For their part, an executive with Health Alliance says determining rates on the health care exchange requires constant evaluation.
Sinead Rice Madigan is the company’s Vice President for Government Business.
“You’re not just looking at the risk of the member, you’re looking at the benefit designs that you’re able to provide in the marketplace, you’re looking at your networks that you’re able to set up to provide that coverage as well,” she said. “Certainly it’s also difficult from the way the regulations are set up that you have to think about pricing for next year – in February and March of the year you’re in.”
Health Alliance has dropped from 22 to 17 plans on the exchange, and the company is just starting to send out letters to current enrollees. It’s still early in the process, but Madigan says so far they aren’t getting many calls from customers, concerned about 2017 rates.
And most people do get some sort of tax credit. Federal data shows some 75-percent of Illinois residents who buy insurance on the exchange get a subsidy.
That includes Kevin McGuire. The $300 a month he pays now will go up to $530 next year, but his monthly subsidy also increases.

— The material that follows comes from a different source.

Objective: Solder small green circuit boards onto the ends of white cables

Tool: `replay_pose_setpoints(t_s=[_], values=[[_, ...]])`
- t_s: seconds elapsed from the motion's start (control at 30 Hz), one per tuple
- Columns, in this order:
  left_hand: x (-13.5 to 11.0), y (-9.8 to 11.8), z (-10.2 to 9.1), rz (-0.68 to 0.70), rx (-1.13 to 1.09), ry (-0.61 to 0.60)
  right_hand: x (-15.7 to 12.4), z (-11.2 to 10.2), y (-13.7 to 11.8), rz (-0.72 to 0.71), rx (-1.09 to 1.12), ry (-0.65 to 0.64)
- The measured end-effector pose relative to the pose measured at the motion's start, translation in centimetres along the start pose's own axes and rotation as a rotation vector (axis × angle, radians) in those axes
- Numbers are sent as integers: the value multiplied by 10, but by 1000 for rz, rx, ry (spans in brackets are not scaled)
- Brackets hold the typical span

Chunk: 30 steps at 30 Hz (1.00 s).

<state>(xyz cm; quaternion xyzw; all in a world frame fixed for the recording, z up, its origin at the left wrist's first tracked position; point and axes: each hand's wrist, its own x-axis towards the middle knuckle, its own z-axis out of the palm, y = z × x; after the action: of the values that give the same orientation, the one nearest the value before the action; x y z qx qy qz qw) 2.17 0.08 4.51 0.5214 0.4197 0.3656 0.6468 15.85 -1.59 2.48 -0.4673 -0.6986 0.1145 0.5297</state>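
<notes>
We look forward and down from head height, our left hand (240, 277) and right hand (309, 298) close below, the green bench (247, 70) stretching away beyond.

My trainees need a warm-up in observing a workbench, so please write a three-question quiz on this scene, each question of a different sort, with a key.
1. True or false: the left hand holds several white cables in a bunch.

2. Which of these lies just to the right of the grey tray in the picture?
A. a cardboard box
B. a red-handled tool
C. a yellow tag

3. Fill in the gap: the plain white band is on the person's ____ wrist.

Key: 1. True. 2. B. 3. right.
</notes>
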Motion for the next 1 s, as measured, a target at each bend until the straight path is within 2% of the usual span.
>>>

Like many people, he switched to a slightly lower silver plan for 2017, so in the end he’ll pay about $50 more a month after the tax credit. With some two dozen plans available through the remaining two providers – Blue Cross Blue Shield and Health Alliance - staff at Champaign County Health Care Consumers say they expect most people in this part of the state will be able to find good, affordable coverage.
McGuire says for him -- so far, so good on his Health Alliance plan. He was recently treated for severe arthritis, deciding he needed a doctor as opposed to simply "waiting it out."
He says getting enrolled for health care, and finding a physician at Carle has filled a laundry list of needs.
“Probably for the first time in my adult life, I had a doctor who really spent time with me, cared, seemed to be concerned, listened, and also had some great ideas,” he said.
Clients like Kevin say the enrollment process can be daunting, and recommend finding a group like Champaign County Health Care Consumers to walk through the registration process.
There’s a lot of speculation about the future of the Affordable Care Act, now that Donald Trump has been elected president. But in the meantime, an open enrollment period for medical care is underway.